Task brief:
Beginning with the line that contains "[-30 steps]", copy each remaining line of the data below exactly.

Supplied data:
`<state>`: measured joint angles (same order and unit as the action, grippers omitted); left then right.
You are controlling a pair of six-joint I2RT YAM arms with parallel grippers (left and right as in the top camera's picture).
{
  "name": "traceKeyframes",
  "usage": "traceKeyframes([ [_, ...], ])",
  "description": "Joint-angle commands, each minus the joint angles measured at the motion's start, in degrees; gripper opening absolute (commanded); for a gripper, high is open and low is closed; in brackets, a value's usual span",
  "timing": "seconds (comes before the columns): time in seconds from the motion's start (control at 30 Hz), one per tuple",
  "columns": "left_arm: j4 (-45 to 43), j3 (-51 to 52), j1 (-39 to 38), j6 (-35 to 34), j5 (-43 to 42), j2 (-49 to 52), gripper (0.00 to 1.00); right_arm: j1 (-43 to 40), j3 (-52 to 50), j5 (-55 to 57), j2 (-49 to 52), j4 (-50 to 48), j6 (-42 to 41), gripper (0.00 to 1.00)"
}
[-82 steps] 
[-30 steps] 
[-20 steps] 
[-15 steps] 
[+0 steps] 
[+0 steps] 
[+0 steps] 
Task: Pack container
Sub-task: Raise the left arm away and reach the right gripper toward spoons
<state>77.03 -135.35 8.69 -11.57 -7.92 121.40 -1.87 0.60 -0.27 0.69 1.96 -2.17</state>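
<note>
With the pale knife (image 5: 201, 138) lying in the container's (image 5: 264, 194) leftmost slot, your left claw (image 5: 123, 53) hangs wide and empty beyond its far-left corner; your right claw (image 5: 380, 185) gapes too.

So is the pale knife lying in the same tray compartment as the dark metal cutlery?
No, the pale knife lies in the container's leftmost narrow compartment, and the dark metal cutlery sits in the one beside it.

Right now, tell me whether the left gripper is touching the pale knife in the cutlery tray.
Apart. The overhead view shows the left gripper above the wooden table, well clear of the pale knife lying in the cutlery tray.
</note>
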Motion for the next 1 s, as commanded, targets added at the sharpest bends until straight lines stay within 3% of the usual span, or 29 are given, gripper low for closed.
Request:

Response:
[-30 steps] 
[-20 steps] 
[-15 steps] 
[+0 steps] 
[+0 steps] 
[+0 steps] 
Task: Pack container
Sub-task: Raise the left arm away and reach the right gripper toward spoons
<state>77.03 -135.35 8.69 -11.57 -7.92 121.40 -1.87 0.60 -0.27 0.69 1.96 -2.17</state>
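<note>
With the pale knife (image 5: 201, 138) lying in the container's (image 5: 264, 194) leftmost slot, your left claw (image 5: 123, 53) hangs wide and empty beyond its far-left corner; your right claw (image 5: 380, 185) gapes too.

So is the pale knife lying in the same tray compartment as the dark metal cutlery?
No, the pale knife lies in the container's leftmost narrow compartment, and the dark metal cutlery sits in the one beside it.

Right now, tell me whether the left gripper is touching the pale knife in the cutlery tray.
Apart. The overhead view shows the left gripper above the wooden table, well clear of the pale knife lying in the cutlery tray.
</note>
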Motion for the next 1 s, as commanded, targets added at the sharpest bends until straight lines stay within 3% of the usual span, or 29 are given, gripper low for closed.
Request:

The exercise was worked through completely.